Заслуживает внимания и такой факт: в «Законе свободы» неоднократно подчеркивается, что дом, домашняя обстановка и предметы личного пользования являются индивидуальной собственностью семьи, нарушение неприкосновенности которой наказуемо. «Однако, — подчеркивает Уинстенли, — для каждого человека дом — его собственность, равно как и вся обстановка в нем, и продукты, которые он получил из общественных складов, — его собственность». Примечательно, что в нее включаются жена и дети. «И если кто-либо пытается отнять у него дом, обстановку, пищу, жену или детей, говоря, что все вещи общие, и, таким образом, нарушая закон, тот преступник и должен быть наказан».
Как мы убедились, в системе распределения средств к существованию между членами общества в «идеальном государстве» Уинстенли не предусматривалось никаких ограничений «потребностей». Он даже мысли не допускал, что каких-либо продуктов могло не хватать. Полное торжество коммунистического принципа «от каждого — по способностям, каждому — по потребностям» — лишнее тому свидетельство. Недаром Уинстенли подчеркивает, что «комфортная жизнь», жизнь «в удовольствие» обеспечена каждому [170]
.В этом отношении «идеальное общество» Уинстенли прямо противоположно идеалу средневековых коммунистических сект — оно бесконечно далеко от их аскетического идеала равенства в бедности. Изобилие материальных благ, по мнению Уинстенли, гарантируется самим характером труда на общую пользу и улучшениями, привносившимися при этом во все искусства. Следует, однако, заметить, что отразившиеся в «Законе свободы» представления о характере человеческих потребностей были еще весьма неразвиты и ограниченны. Они сводятся к обеспечению человека «пищей, одеждой и жильем», после чего Уинстенли восклицает: «Чего же большего может человек желать в этой (земной) жизни!» В этом, разумеется, Уинстенли — сын своего века и в еще большей мере представитель плебеев,
Если судить по «Закону свободы», три «внутренние» опасности подстерегали «Истинную Республику» Уинстенли: праздность, хищение общественной собственности и нарушение запрета товарно-денежных отношений. «Если кто-либо откажется обучаться ремеслу или участвовать во время страды (сева или жатвы) в сельскохозяйственных работах и тем не менее будет питаться и одеваться за счет труда других», то он после безрезультатных частных и публичных (перед всем народом) увещаний, наказаний кнутом передается в руки распределителя работ, определяющего его на принудительный труд сроком на один год. Если этим человеком оказывается глава семьи, то после подобных же, но безрезультатных увещаний он отстраняется от «управления семьей», превращается в принудительного слугу под началом распределителя работ до тех пор, пока он не согласится добровольно участвовать в коллективном труде.

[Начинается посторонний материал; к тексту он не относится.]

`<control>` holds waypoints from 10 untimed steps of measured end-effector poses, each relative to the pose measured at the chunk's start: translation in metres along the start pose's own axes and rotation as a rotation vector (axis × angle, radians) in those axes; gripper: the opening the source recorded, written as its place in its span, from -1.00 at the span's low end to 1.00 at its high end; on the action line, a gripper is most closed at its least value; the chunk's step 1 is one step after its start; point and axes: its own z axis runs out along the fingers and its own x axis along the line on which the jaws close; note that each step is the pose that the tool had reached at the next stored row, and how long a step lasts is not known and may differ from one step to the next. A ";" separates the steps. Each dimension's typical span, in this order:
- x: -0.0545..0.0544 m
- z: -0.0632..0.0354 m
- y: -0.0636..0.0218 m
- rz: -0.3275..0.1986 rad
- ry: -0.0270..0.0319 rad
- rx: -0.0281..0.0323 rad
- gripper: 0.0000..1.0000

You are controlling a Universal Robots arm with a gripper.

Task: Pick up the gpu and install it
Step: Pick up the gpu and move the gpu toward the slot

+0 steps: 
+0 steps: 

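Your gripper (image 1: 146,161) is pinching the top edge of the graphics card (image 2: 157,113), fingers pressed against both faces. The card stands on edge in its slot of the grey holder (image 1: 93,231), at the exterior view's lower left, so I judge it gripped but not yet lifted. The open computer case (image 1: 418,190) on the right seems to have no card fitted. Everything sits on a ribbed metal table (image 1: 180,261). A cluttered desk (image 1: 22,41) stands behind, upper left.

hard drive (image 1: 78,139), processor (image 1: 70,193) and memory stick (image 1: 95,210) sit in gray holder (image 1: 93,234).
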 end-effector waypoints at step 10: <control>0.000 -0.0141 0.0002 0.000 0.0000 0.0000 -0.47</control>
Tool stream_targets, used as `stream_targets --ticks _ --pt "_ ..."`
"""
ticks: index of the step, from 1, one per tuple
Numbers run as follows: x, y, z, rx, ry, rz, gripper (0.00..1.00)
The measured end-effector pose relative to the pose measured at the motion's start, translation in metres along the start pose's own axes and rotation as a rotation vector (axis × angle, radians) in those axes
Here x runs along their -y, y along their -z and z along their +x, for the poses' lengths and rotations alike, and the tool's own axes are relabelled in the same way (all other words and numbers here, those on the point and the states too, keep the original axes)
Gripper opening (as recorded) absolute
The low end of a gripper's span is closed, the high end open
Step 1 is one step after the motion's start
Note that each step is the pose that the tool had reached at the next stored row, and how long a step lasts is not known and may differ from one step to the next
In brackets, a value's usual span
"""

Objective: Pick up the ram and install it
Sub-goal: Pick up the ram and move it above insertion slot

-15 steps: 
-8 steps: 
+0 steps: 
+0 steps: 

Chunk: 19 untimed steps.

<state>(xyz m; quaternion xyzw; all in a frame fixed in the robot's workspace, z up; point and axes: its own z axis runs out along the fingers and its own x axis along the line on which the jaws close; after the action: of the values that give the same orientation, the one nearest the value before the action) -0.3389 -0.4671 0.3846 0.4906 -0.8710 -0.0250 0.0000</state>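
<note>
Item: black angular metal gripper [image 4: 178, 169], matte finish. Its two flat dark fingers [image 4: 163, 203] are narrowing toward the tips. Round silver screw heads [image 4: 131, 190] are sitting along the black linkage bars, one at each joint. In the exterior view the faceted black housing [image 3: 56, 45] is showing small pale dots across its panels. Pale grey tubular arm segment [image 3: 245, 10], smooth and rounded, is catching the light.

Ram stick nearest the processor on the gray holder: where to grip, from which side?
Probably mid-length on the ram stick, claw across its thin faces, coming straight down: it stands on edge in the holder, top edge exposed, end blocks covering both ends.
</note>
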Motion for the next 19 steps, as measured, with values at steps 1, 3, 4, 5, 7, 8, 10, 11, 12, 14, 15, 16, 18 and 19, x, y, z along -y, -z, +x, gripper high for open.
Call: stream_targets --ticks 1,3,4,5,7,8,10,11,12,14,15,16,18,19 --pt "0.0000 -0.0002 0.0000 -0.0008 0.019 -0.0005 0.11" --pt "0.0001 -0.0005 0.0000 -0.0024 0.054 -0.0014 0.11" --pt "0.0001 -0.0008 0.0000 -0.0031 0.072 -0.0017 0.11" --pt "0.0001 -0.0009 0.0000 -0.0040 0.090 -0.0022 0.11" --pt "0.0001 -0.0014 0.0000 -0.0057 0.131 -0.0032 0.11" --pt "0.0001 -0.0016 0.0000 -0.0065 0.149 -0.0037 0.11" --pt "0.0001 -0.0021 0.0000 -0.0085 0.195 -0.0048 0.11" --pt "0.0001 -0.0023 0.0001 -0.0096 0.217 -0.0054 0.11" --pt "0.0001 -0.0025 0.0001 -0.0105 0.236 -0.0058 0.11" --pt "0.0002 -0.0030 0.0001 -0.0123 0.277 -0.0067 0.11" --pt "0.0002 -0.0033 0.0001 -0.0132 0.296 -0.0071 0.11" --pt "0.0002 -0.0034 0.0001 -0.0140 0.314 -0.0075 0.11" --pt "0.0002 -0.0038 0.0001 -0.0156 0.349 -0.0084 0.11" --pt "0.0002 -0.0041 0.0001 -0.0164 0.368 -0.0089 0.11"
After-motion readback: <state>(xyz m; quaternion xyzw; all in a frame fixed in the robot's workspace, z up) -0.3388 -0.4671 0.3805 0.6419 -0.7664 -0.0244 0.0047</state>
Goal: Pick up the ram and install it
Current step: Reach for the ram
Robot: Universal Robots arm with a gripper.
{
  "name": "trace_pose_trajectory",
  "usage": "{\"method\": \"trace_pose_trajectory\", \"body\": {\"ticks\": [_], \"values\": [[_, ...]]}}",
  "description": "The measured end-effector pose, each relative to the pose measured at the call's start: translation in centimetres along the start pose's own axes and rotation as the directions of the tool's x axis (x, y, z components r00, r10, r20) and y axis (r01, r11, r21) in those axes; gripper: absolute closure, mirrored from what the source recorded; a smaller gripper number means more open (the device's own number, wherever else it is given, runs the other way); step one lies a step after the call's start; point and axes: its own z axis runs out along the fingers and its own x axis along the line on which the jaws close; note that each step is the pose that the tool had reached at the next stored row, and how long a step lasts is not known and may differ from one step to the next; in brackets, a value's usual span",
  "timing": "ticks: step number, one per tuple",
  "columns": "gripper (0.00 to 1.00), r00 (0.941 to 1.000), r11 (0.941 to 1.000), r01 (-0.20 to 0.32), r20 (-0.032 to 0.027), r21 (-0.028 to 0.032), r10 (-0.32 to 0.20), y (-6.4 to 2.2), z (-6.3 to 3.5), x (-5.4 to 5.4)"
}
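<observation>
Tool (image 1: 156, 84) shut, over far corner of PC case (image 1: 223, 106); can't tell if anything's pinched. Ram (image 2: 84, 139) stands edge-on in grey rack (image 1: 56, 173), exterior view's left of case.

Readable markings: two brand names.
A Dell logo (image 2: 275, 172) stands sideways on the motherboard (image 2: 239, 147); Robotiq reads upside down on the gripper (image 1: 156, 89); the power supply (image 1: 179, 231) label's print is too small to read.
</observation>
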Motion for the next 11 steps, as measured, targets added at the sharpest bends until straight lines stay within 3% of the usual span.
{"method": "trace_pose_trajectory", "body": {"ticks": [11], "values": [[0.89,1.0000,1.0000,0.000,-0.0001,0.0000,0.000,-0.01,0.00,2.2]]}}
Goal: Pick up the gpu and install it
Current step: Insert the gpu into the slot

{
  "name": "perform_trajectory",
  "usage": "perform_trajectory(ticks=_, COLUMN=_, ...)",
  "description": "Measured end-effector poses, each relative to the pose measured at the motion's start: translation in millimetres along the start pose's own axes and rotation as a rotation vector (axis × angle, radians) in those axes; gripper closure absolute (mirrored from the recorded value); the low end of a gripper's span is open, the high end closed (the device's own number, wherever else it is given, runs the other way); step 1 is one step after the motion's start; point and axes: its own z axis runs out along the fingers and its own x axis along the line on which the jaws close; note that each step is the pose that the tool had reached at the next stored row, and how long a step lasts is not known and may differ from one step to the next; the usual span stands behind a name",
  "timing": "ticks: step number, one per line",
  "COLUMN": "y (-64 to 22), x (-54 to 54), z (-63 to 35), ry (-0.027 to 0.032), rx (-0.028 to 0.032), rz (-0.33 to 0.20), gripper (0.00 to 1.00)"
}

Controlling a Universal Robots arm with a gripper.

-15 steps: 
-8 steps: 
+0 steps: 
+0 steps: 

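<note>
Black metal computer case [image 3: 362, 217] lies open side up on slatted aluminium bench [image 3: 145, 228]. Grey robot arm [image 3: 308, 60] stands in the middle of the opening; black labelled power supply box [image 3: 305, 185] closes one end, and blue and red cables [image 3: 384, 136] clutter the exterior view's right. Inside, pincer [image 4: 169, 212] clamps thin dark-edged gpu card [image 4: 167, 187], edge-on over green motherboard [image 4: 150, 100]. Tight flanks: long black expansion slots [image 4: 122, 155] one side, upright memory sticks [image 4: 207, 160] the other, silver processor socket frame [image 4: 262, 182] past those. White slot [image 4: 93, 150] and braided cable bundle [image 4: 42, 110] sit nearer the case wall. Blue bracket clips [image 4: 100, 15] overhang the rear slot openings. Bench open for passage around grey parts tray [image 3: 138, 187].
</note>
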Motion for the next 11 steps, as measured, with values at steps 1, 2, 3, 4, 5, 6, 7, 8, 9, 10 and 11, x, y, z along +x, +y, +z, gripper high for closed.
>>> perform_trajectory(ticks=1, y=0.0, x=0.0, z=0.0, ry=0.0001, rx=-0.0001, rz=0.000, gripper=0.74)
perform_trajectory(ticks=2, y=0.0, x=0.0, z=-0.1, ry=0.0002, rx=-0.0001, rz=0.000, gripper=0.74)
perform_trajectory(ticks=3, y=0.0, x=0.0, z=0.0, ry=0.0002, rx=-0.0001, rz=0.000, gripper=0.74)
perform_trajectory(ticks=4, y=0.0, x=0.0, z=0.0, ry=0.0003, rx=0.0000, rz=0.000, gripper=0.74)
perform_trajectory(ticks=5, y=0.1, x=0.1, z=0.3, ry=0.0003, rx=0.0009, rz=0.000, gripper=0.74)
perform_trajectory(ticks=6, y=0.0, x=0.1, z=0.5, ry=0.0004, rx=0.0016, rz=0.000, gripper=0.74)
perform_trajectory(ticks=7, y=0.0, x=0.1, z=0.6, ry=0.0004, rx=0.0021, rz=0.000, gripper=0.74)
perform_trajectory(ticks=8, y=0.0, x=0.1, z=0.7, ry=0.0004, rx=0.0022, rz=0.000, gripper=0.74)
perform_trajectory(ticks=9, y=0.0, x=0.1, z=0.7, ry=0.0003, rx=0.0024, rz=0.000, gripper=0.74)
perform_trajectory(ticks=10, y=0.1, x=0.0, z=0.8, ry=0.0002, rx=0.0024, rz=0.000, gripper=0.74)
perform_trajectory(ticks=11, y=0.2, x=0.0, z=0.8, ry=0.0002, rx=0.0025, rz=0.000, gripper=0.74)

Не менее любопытен закон против торговли: «Если кто-либо побуждает другого к купле-продаже и тот не послушается и заявит (об этом) надсмотрщику, первый теряет свободу на годичный срок», второй же заслуживает публичной похвалы перед всей общиной (конгрегацией) за верность истинной республике.
Тот же, «кто называет землю своей… должен быть посажен на стул с (соответствующей) надписью на лбу перед всей конгрегацией и затем превращается в принудительного слугу сроком на год».
«Если же кто-либо вступает в заговор с целью восстановить частную собственность, присуждается к смертной казни».
Наконец, запрещалась не только торговля, но и труд по найму.